Task requirements ->
One exact copy of the listing is needed. It should contain no pictures.

Raw data ->
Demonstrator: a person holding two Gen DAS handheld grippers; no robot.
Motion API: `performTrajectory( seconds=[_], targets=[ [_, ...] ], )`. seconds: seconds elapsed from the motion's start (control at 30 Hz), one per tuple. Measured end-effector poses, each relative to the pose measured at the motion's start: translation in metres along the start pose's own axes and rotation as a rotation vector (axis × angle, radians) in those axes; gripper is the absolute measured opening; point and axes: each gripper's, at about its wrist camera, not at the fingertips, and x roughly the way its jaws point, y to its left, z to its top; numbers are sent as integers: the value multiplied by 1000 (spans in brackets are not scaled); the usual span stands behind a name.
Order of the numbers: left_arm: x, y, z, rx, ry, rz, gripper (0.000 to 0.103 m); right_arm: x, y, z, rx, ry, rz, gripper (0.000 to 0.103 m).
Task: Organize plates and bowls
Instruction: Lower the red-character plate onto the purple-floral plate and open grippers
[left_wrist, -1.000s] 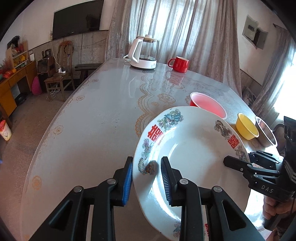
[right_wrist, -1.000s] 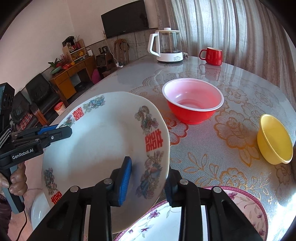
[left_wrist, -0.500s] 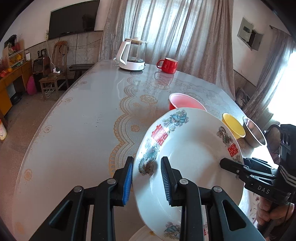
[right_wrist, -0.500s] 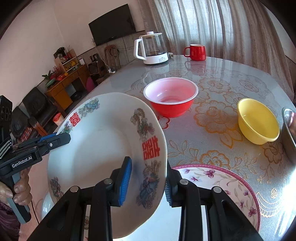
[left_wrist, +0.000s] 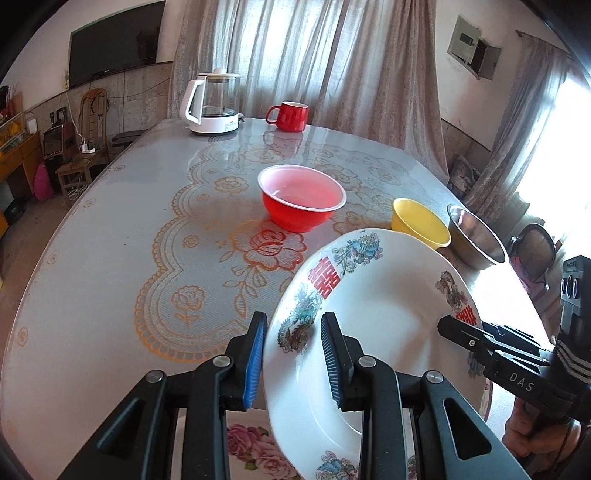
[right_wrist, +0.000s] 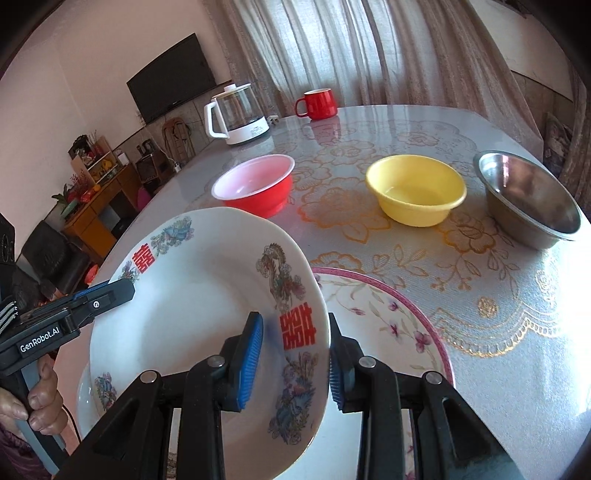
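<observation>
A: White porcelain dragon-and-phoenix plate (left_wrist: 384, 332) is hanging tilted in the air, gripped from both sides. The left gripper (left_wrist: 293, 354) is clenching the plate's left rim between its blue pads, and the right gripper (right_wrist: 295, 358) is pinching the opposite rim the same way.

B: Step in hand?

A: Judging by position, they are stacking plates. The plate is hovering just above the pink-rimmed floral plate (right_wrist: 402, 325), which is lying flat on the table (left_wrist: 122, 236) at the near edge. Next move calls for levelling the tilted plate, centring it over the floral one, lowering until it seats, then loosening both grips together.

B: Risk?

A: If one side lets go first, the porcelain could slide or knock the rim below. That is a judgement only.

B: Pose of the grippers?

A: Both are pointing forward and slightly down, facing each other across the plate. In the right wrist view the person's left hand (right_wrist: 33, 402) is wrapping the left handle; whether a further plate is lying under the lower left edge I cannot tell for sure.

B: Farther out?

A: Red bowl (left_wrist: 302, 201), yellow bowl (right_wrist: 415, 194) and steel bowl (right_wrist: 528, 199) are sitting apart in a loose row, not yet nested. Beyond them, a glass kettle (left_wrist: 212, 101) and a red mug (left_wrist: 290, 116) are standing at the far edge.
</observation>
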Motion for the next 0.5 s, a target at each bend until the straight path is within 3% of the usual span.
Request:
performTrajectory(
  seconds=[0.3,0.5],
  targets=[
    [14,-36,-11,38,52,-45,30,-25,-31,-21,68,-24,-67,32],
    [25,-47,-13,25,81,-57,30,-34,-41,-27,47,-51,-136,32]
  ],
)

Solution for this task ->
Demonstrator: a person holding two Gen DAS handheld grippers; no robot.
Motion API: `performTrajectory( seconds=[_], targets=[ [_, ...] ], )`. seconds: seconds elapsed from the motion's start (control at 30 Hz), one per tuple. Measured end-effector poses, each relative to the pose measured at the motion's start: translation in metres along the start pose's own axes and rotation as a rotation vector (axis × angle, radians) in those axes; gripper is the absolute measured opening; point and axes: each gripper's, at about its wrist camera, not at the fingertips, and x roughly the way its jaws point, y to its left, z to its top; numbers are sent as integers: the value multiplied by 1000 (spans in brackets are not scaled); the usual span stands behind a name.
Order of the numbers: left_arm: x, y, z, rx, ry, rz, gripper (0.000 to 0.103 m); right_arm: x, y, z, rx, ry, rz, gripper (0.000 to 0.103 m).
Task: Organize plates and bowls
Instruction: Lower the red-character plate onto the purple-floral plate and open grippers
[left_wrist, -1.000s] 
[right_wrist, -1.000s] 
[left_wrist, -0.500s] 
[right_wrist, -0.500s] 
[left_wrist, +0.000s] 
[right_wrist, +0.000s] 
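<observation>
A: White porcelain dragon-and-phoenix plate (left_wrist: 384, 332) is hanging tilted in the air, gripped from both sides. The left gripper (left_wrist: 293, 354) is clenching the plate's left rim between its blue pads, and the right gripper (right_wrist: 295, 358) is pinching the opposite rim the same way.

B: Step in hand?

A: Judging by position, they are stacking plates. The plate is hovering just above the pink-rimmed floral plate (right_wrist: 402, 325), which is lying flat on the table (left_wrist: 122, 236) at the near edge. Next move calls for levelling the tilted plate, centring it over the floral one, lowering until it seats, then loosening both grips together.

B: Risk?

A: If one side lets go first, the porcelain could slide or knock the rim below. That is a judgement only.

B: Pose of the grippers?

A: Both are pointing forward and slightly down, facing each other across the plate. In the right wrist view the person's left hand (right_wrist: 33, 402) is wrapping the left handle; whether a further plate is lying under the lower left edge I cannot tell for sure.

B: Farther out?

A: Red bowl (left_wrist: 302, 201), yellow bowl (right_wrist: 415, 194) and steel bowl (right_wrist: 528, 199) are sitting apart in a loose row, not yet nested. Beyond them, a glass kettle (left_wrist: 212, 101) and a red mug (left_wrist: 290, 116) are standing at the far edge.
</observation>
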Motion for the next 0.5 s, a target at each bend until the straight path is within 3% of the usual span.
Request:
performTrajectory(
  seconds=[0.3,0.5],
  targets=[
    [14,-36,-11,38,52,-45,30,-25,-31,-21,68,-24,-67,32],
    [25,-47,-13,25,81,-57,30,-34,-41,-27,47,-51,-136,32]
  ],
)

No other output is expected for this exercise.